● WORK ITEM: Below this line is a set of entries; quote exactly the lines from the line that contains "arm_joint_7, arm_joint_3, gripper" to the line that contains "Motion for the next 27", both lines included.

● DATA EXTRACT:
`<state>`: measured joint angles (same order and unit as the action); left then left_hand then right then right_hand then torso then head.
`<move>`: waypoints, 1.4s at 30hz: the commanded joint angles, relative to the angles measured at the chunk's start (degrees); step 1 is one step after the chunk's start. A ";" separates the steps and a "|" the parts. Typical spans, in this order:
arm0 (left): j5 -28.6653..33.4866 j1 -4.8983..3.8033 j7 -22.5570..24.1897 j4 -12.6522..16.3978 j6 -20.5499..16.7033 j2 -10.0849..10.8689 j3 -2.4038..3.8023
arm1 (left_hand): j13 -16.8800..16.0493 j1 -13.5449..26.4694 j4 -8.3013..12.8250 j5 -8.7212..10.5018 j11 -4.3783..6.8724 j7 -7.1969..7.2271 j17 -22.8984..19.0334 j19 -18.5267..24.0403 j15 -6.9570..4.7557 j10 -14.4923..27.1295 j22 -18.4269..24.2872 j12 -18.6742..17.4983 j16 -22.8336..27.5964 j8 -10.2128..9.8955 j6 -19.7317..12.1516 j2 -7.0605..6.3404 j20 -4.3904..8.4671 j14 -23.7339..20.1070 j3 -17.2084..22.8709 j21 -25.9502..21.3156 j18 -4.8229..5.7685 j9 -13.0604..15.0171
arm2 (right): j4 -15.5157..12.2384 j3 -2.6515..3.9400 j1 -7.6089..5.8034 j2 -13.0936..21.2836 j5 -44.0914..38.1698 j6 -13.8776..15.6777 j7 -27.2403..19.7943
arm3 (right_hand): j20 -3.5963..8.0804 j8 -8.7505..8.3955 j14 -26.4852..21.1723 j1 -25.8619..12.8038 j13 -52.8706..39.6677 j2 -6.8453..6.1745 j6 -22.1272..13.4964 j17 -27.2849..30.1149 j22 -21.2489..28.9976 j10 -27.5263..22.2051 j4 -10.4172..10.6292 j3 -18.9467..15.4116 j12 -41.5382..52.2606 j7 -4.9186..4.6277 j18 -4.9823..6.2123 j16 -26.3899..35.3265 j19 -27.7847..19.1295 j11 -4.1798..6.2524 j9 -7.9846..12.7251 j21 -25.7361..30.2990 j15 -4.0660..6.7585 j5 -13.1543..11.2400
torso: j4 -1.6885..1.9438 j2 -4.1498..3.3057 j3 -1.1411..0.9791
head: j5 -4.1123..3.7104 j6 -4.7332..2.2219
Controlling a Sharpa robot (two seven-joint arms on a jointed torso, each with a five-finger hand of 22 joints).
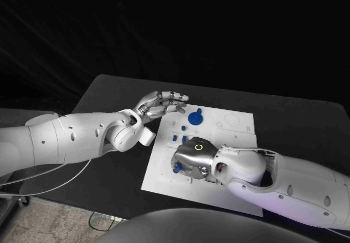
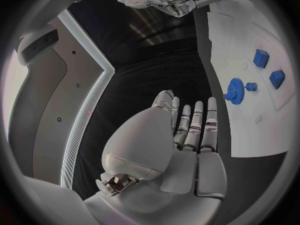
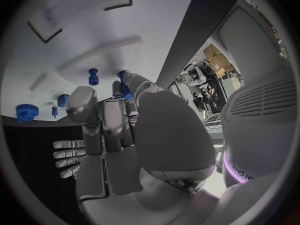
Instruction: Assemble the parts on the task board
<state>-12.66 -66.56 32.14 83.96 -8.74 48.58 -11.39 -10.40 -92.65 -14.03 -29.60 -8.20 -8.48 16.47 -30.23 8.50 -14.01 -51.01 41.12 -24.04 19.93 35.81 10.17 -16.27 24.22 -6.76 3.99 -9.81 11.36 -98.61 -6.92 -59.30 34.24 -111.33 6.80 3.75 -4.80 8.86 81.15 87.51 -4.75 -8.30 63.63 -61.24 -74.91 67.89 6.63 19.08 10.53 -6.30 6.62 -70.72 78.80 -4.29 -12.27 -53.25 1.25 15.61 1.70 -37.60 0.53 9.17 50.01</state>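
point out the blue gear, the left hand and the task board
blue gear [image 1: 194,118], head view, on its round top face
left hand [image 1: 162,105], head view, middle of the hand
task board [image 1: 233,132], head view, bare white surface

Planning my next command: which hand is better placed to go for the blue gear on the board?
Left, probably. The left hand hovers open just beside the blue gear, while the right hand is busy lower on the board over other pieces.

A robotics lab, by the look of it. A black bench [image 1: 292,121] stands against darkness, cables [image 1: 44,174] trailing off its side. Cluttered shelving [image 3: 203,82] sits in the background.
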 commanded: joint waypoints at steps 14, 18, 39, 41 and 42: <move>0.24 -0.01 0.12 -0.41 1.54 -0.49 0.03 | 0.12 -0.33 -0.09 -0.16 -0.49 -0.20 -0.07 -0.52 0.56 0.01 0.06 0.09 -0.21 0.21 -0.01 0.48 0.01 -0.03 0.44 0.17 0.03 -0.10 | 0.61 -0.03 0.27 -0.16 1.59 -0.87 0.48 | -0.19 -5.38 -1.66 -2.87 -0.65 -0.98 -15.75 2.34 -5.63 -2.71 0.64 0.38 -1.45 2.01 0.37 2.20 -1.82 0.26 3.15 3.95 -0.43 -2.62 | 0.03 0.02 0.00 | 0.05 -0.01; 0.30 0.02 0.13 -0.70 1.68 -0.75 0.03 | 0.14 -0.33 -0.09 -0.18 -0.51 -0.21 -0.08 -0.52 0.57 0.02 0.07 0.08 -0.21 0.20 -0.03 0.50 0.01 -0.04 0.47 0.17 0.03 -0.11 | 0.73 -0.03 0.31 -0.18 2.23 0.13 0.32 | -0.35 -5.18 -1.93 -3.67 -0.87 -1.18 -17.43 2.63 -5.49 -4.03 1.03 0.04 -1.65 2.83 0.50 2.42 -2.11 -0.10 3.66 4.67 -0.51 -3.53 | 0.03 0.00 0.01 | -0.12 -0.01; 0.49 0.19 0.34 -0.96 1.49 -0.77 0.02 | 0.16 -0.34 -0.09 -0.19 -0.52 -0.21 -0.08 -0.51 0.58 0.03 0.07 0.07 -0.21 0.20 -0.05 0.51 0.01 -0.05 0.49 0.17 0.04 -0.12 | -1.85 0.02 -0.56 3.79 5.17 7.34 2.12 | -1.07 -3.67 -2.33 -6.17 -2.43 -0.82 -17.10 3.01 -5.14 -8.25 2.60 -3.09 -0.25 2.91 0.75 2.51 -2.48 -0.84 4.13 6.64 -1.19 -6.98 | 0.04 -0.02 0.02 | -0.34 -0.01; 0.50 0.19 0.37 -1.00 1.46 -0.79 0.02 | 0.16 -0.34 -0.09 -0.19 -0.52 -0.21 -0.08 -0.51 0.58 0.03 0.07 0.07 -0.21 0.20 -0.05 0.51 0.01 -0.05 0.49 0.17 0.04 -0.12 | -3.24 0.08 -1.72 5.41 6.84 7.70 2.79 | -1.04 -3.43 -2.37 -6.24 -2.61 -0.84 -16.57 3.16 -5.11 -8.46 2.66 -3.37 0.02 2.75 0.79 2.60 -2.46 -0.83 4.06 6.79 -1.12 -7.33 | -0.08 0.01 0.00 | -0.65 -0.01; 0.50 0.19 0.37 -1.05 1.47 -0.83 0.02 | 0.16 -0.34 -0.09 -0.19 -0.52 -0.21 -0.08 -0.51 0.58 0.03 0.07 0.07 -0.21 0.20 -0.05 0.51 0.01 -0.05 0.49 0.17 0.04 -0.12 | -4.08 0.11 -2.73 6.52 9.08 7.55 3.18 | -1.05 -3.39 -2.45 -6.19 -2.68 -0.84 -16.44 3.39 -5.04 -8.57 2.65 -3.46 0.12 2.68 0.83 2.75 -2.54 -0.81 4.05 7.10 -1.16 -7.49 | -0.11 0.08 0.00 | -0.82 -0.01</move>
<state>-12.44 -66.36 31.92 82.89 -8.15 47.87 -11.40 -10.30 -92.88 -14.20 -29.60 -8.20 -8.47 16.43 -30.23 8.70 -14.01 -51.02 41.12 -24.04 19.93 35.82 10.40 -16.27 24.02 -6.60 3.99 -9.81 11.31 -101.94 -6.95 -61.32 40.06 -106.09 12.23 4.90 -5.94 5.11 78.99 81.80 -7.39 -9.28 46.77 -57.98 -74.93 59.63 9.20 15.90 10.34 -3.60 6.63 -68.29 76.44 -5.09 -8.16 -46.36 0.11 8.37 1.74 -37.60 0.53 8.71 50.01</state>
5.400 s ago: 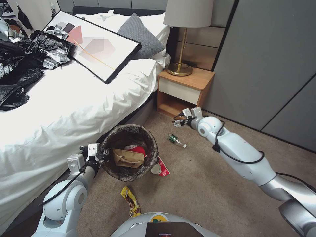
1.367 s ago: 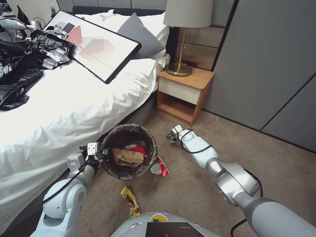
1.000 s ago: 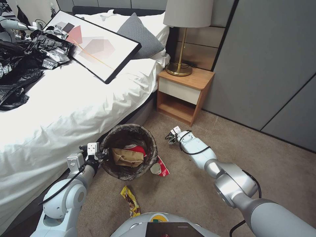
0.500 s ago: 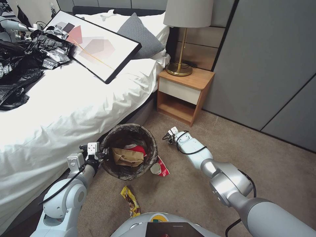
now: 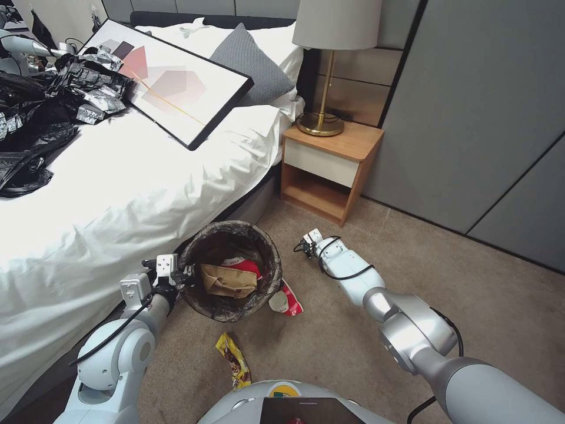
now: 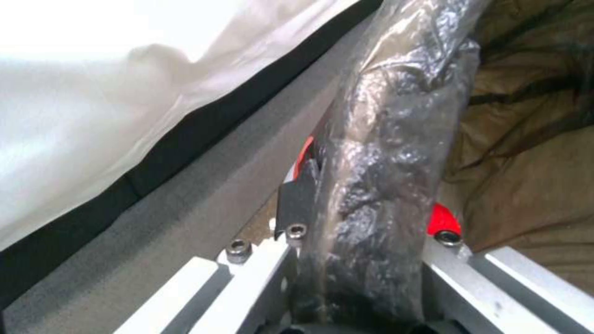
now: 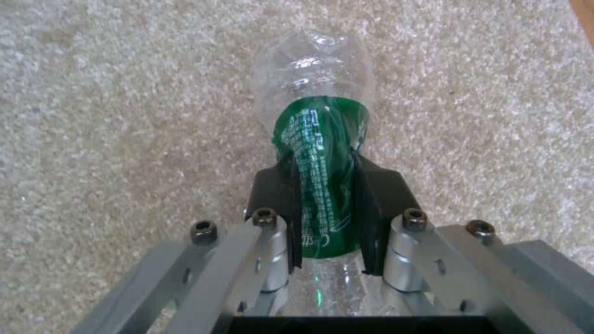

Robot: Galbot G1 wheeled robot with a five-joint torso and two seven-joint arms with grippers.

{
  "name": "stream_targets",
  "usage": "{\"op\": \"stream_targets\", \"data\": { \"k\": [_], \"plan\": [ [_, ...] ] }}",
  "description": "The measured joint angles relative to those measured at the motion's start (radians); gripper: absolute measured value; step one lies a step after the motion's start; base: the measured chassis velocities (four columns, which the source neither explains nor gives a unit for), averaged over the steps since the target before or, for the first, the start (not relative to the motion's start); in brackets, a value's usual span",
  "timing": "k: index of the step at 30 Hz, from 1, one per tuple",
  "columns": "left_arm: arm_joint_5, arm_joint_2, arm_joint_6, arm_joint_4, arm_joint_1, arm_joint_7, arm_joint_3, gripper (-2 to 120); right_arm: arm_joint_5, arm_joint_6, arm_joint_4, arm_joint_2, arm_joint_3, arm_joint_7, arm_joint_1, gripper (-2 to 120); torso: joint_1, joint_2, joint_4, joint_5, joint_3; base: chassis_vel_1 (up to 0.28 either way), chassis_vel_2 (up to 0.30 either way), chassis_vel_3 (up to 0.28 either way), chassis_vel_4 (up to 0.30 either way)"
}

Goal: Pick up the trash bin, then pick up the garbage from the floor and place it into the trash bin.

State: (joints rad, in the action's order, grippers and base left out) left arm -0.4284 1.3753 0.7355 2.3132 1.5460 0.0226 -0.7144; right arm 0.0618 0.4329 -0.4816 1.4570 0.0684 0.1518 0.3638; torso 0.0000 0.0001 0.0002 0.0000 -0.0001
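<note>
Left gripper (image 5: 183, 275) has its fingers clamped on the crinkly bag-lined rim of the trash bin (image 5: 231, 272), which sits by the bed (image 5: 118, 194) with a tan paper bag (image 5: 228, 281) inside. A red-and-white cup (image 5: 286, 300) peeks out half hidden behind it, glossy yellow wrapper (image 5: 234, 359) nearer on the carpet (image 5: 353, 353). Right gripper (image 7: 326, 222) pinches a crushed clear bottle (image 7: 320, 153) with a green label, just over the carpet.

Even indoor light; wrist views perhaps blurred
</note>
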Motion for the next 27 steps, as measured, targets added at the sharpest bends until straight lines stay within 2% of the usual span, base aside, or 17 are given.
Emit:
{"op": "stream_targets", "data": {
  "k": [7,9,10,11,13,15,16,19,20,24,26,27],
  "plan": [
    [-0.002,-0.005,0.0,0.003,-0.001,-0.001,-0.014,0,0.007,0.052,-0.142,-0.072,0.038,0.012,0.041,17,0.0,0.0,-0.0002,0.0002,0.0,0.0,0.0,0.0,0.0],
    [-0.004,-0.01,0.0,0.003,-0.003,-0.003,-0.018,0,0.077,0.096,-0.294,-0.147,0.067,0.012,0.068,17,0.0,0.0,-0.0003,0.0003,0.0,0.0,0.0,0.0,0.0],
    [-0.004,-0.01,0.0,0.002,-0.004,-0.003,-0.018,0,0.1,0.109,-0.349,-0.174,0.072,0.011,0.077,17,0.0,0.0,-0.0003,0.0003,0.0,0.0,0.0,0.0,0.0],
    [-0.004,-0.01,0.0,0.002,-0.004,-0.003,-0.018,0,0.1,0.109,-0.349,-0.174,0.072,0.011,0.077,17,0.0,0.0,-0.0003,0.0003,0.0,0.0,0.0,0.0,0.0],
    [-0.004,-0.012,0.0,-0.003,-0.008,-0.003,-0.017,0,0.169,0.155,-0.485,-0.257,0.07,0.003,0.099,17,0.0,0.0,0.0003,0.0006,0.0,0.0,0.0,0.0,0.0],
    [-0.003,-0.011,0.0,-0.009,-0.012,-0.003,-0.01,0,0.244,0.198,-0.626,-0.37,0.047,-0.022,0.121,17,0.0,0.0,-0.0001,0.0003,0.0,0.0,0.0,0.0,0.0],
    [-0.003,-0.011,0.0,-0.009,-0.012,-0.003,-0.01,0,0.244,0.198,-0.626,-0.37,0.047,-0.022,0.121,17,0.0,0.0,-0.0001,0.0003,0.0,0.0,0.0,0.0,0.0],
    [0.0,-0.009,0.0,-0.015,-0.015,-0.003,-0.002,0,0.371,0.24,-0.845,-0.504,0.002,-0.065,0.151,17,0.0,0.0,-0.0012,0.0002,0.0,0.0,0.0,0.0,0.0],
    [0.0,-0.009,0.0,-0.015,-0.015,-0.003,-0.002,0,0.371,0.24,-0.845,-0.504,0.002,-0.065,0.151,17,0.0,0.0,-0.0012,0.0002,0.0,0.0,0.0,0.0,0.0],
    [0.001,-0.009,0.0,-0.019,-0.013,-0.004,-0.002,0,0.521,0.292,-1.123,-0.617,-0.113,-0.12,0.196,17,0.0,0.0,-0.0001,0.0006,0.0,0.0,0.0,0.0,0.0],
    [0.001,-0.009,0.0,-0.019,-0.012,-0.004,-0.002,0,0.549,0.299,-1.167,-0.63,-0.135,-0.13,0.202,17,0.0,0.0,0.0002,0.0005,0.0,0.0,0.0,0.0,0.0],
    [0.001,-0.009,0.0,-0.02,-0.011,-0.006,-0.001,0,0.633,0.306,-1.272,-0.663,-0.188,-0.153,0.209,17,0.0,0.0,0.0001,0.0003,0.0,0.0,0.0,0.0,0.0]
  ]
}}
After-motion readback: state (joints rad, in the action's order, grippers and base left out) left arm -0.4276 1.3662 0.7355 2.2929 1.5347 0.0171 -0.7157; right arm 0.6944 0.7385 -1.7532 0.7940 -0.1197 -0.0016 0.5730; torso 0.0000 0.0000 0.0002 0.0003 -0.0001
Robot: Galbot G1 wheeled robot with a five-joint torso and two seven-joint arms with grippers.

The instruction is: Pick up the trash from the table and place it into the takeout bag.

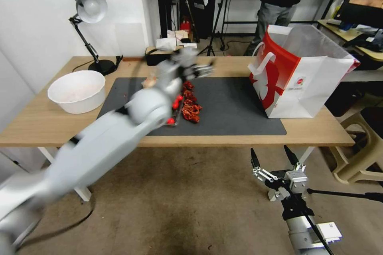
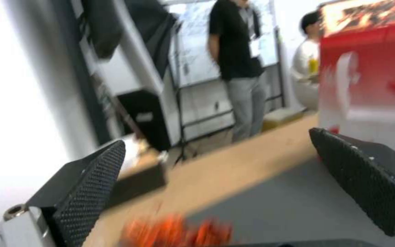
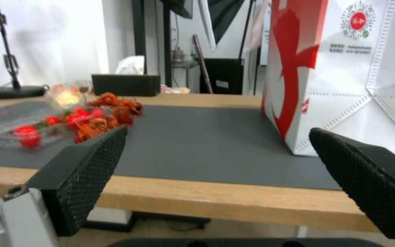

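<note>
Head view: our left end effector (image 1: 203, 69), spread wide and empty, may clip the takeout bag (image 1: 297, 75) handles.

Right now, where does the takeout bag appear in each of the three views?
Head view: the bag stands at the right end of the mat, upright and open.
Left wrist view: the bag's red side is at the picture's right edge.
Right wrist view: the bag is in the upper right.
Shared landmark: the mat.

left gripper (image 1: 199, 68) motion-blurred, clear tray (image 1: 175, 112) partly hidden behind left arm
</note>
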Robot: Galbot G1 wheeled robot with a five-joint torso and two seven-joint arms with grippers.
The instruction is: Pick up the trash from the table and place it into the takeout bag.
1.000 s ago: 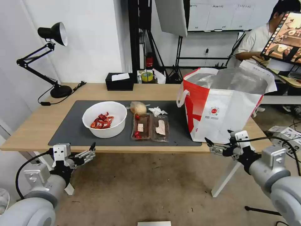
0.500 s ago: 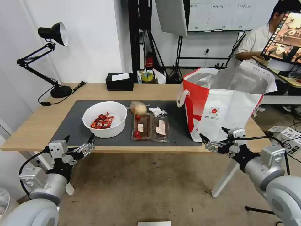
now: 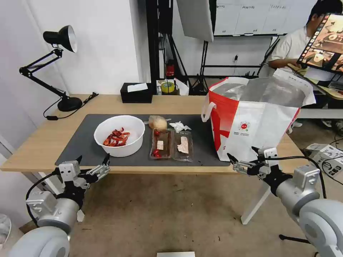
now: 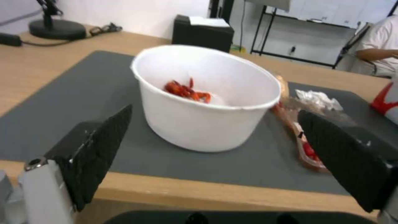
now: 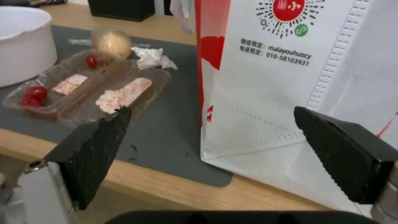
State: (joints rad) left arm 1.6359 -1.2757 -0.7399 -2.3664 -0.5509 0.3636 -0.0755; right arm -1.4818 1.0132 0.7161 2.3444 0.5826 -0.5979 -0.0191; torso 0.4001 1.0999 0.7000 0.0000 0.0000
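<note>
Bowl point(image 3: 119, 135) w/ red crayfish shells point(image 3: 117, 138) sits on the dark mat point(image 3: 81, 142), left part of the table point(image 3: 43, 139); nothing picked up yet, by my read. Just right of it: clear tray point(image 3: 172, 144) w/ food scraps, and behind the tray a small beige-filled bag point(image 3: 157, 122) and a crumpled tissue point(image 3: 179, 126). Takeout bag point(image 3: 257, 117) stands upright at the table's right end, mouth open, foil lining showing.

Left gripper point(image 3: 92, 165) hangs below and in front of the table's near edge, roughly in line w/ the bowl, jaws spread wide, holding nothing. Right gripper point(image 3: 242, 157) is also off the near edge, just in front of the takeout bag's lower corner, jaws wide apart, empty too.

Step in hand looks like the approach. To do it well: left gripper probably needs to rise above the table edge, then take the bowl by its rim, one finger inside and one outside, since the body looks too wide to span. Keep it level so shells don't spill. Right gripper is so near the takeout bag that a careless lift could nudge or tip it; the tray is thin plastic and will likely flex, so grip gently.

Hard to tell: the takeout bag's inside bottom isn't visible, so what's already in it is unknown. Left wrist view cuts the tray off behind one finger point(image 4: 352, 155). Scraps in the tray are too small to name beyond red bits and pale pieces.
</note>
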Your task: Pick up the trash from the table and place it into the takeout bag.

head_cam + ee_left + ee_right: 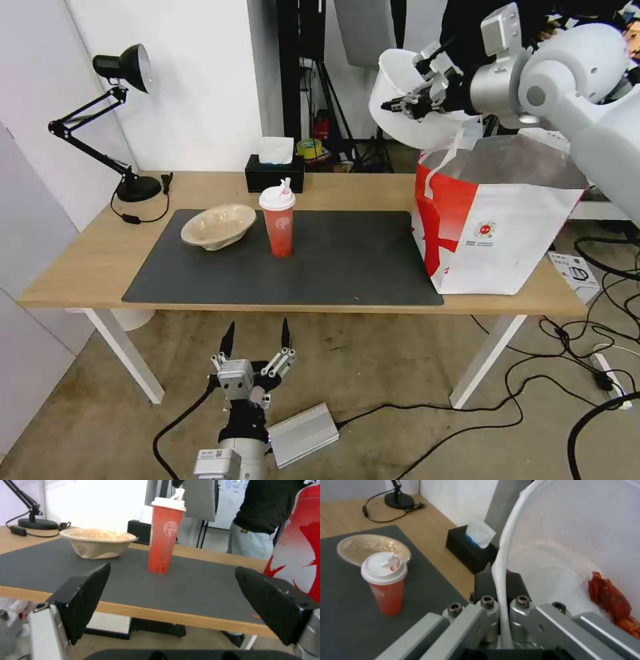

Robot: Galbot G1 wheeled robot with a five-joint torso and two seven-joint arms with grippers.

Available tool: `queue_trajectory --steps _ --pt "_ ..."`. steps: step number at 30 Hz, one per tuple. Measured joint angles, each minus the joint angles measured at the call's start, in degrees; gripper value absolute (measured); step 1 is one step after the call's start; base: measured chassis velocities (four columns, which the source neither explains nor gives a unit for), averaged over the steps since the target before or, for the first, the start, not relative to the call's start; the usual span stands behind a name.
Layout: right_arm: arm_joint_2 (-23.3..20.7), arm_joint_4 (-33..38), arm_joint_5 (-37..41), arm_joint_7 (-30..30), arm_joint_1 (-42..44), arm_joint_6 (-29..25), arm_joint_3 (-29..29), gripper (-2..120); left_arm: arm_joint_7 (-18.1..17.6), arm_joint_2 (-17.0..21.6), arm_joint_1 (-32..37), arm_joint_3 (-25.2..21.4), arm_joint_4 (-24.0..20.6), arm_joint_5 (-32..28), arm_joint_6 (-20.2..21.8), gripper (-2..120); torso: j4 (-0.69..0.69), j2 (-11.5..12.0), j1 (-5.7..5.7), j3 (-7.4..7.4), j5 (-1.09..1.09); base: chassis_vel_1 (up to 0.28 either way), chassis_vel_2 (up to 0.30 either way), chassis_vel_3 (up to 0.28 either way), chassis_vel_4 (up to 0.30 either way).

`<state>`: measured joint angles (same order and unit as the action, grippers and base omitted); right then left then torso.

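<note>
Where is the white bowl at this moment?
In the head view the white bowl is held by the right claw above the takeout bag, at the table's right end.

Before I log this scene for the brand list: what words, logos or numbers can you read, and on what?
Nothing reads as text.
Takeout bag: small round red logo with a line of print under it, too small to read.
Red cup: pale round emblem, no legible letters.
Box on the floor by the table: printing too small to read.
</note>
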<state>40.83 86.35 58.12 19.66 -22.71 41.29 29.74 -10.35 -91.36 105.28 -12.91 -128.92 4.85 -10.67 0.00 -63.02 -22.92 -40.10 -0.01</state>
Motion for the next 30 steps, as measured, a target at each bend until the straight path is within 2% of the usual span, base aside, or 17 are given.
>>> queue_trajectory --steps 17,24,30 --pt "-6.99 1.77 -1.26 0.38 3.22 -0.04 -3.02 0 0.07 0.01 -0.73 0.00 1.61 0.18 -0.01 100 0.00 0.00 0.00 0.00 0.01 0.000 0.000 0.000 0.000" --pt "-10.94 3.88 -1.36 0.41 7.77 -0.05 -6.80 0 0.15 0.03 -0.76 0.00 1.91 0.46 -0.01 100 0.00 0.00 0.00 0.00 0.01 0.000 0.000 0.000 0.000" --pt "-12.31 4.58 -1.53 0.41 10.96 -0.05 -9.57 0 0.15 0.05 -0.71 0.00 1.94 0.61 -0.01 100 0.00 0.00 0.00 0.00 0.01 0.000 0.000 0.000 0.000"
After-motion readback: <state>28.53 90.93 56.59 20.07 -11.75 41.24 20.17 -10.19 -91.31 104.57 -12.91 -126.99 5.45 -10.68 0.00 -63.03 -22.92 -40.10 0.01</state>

● EXPECTED ANSWER:
  "columns": "left_arm: arm_joint_5, arm_joint_2, arm_joint_6, arm_joint_4, arm_joint_1, arm_joint_7, arm_joint_3, gripper (-2 to 120); right_arm: arm_joint_5, arm_joint_6, arm_joint_4, arm_joint_2, arm_joint_3, arm_joint_7, arm_joint_1, gripper (-2 to 120); torso: joint_1, joint_2, joint_4, joint_5, joint_3; base: chassis_vel_1 (up to 0.28 either way), chassis_vel_2 (up to 0.30 either way), chassis_vel_3 (up to 0.28 either way), chassis_vel_4 (up to 0.30 either way)"
}

Goal: Pick up the trash bin, then pick up the garbage from the floor and place it into the trash bin.

State: (joints rad, in the action's order, grippers and base left out) left arm -0.4284 1.3753 0.7355 2.3132 1.5460 0.0226 -0.7144; right arm 0.0618 0.4329 -0.4816 1.4570 0.0684 0.1518 0.3638; torso 0.0000 0.0001 0.0002 0.0000 -0.0001
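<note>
Left gripper (image 5: 183, 275) has its fingers clamped on the crinkly bag-lined rim of the trash bin (image 5: 231, 272), which sits by the bed (image 5: 118, 194) with a tan paper bag (image 5: 228, 281) inside. A red-and-white cup (image 5: 286, 300) peeks out half hidden behind it, glossy yellow wrapper (image 5: 234, 359) nearer on the carpet (image 5: 353, 353). Right gripper (image 7: 326, 222) pinches a crushed clear bottle (image 7: 320, 153) with a green label, just over the carpet.

Even indoor light; wrist views perhaps blurred
</note>
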Motion for the next 27 steps, as measured, targets added at the sharpest bends until straight lines stay within 2% of the usual span, base aside, or 17 are given.

No more output is required.